Kürtçe konuşması değiştirmez

*Kürtçe konuşuyorsa?

Bir milletin tarifinde 3-5 unsur birden söylüyoruz, bunların hepsinin bir arada bulunması diye bir zaruret yoktur. Bir insan Kürtçe konuşur, fakat Türkiye Cumhuriyeti topraklarında yaşadığı, Türk Devleti'ne bağlı olduğu, Türkiye'nin geleceğinde kendi geleceğini aradığı için kendini Türk hisseder. Kürtçe konuşuyor olması bunu değiştirmez. Ama, insan da vardır, Kürtçe konuşmadığı halde "ben Kürdüm" der, bu da olabilir, bu bir inanç meselesidir.

Öyle inanıyorsa öyle söyler

*"Ben Kürdüm" diyene "Hayır sen Türksün" demek doğru bir yaklaşım mı?

Normal durumlarda, Kürtçe konuşan bir kişinin kendisini Türk hissetmemesi için hiçbir sebep yok. Bin yılık bir tarih var, ortak coğrafya, vatan, bir cumhuriyet, bayrak var. Bir devletin tebaası olmak var, bir ortak din var. Bunlar bir adamın kendisini Türk hissetmesi için yeter de artar bile ama netice itibariyle bir inanç meselesidir. Bunların hepsine sahip olduğu halde ve Kürtçe de bilmediği halde, bir insan "Hayır ben Kürdüm" diyebilir. Öyle inanıyorsa öyle söyler.

*"Ben Kürdüm" demesinde ne aykırılık var?

"Kürtçe konuşuyorum, ben Kürdüm", tamam bunda hiçbir aykırılık yok.15-20 sene evveline kadar da Diyarbakır'da herkes Kürtçe konuşurdu, ama Kürtçülük gütmezlerdi. "Ben Erzurumluyum, dadaşım" derdim, o da "Ben Kürdüm" derdi, öbürü "Ben de Lazım" derdi, fakat bunlar bir etnisiteyi ifade etmezdi, mahalli hüviyetleri ifade ederdi. Erzurumlu olduğunun, Laz olduğunun, Diyarbakırlı olduğunun hüviyetini ifade ederdi, daha ötede bir anlam ifade etmezdi. Fakat Kürtçülük gayretleri, PKK ortaya çıktıktan sonra durum değişti.

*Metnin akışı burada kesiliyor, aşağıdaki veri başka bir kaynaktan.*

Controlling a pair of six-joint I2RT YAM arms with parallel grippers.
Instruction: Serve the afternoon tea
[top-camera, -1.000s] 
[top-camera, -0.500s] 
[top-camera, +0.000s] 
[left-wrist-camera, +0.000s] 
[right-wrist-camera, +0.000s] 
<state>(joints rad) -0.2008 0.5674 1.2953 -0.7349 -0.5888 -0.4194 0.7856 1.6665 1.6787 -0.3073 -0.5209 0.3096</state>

Benim İspir'im de geri kalmış

*Neden değişti durum?

Hiç kusura bakmayın, Kürtçüler ve basın Kürtçülüğün makul, meşru, hukuki bir davranış, bir hal olduğunu kabul ettirebilmek için kırk dereden su getiriyor. Devlet bunları görmezden gelmiş. Ben Erzurum'un çocuğuyum, İspirliyim, benim kazamda doktor, okul  hiçbir gün olmadı ki. Benim kazamla Dersim'in, Diyarbakır'ın bir kazasının, bir köyünün hiçbir zaman bir farkı olmadı, bugün bile farkı yok. Orası geri kalmamış mı? Elbette geri kalmış, geri kalmış da benim İspir de geri kalmış kardeşim. "Devlet burayı geri bıraktı" diyenler şerefli zihinler değildir. Devlet hiçbir yeri geri bırakmadı, devletin imkânları ne kadar yettiyse o kadarı yaptı. Bu bize de mahsus bir şey değil. İtalya'ya bakın, kuzeyiyle güneyi kavga halinde. Bir gün gelecek batı vilayetlerini iyice parlatacaklar, galiba İtalya'da olduğu gibi biz de batı vilayetleri "ayrılalım, ne halleri varsa görsünler" demeye başlayacaklar.

*Sizce sorun nedir?

Bu geç kalmış bir Kürtçülük hareketidir, geç kalmış bir milliyetçilik hareketidir. Ermeni meselesi konuşulurken, bir beyefendi "Mesele çok açık, Sırplar bağımsızlık için isyan ettiler kazandılar, Bulgarlar bağımsızlık için isyan ettiler kazandılar, Ermeniler bağımsızlık için isyan ettiler kazanamadılar, mesele bundan ibaret" dedi. Ermeniler bağımsızlık için baş kaldırdılar, Sırplar ve Bulgarlar gibi muvaffak olsaydılar, onlar da bayraklarını dikmiş olacaklardı, muvaffak olamadılar. Kürtler de şimdi Ermeniler'in muvaffak olamadığı dönemden yüz yıl geçtikten sonra bugün bayrak kaldırmaya kalkıyorlar. Çok geç.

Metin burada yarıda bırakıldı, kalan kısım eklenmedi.